**Assigned task**
Return, from the lines below, each one that includes the word "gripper".

**Dataset excerpt**
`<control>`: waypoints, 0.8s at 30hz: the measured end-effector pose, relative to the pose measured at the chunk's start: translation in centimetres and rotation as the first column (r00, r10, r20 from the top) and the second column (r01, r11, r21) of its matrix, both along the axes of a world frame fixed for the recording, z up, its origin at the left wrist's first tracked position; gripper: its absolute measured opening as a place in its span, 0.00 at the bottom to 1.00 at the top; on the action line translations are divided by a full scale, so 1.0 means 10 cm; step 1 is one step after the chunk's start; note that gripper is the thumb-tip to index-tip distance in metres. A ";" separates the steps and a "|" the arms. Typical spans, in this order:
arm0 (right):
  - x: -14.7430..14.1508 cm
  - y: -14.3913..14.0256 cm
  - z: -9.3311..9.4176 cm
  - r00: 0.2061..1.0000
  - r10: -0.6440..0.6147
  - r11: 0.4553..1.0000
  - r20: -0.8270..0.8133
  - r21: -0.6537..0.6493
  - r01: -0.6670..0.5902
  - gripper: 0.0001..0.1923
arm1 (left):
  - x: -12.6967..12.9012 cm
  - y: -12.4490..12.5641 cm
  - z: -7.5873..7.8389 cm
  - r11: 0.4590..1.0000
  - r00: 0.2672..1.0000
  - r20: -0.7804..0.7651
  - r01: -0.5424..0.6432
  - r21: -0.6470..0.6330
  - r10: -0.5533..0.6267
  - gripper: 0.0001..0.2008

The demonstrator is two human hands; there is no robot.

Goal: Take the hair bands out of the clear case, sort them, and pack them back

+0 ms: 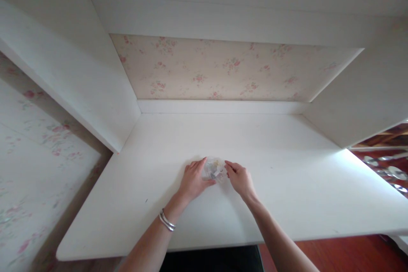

**Exercise answer**
`<control>`: waypoints, 0.8s at 30hz: the measured end-effector pose, relative to the pose measured at the chunk's start: translation in centimetres and rotation as the first column (r00, r10, r20 from the top) and the second column (r01, r11, r21) of its matrix, both along the axes of a world frame fixed for the recording, z up, its origin at the left wrist's first tracked position; gripper: its absolute measured opening as a place in its span, 0.00 at the bottom to 1.00 at the top; on the action line translations are divided by a full scale, so 1.0 means 10 cm; step 1 is one step after the chunk's start; note that gripper is the thumb-tip to index-tip distance in metres. A ";" separates the steps and a "|" the arms. Typical spans, in this order:
  - gripper: 0.0001..0.1923
  - gripper: 0.0001..0.2008

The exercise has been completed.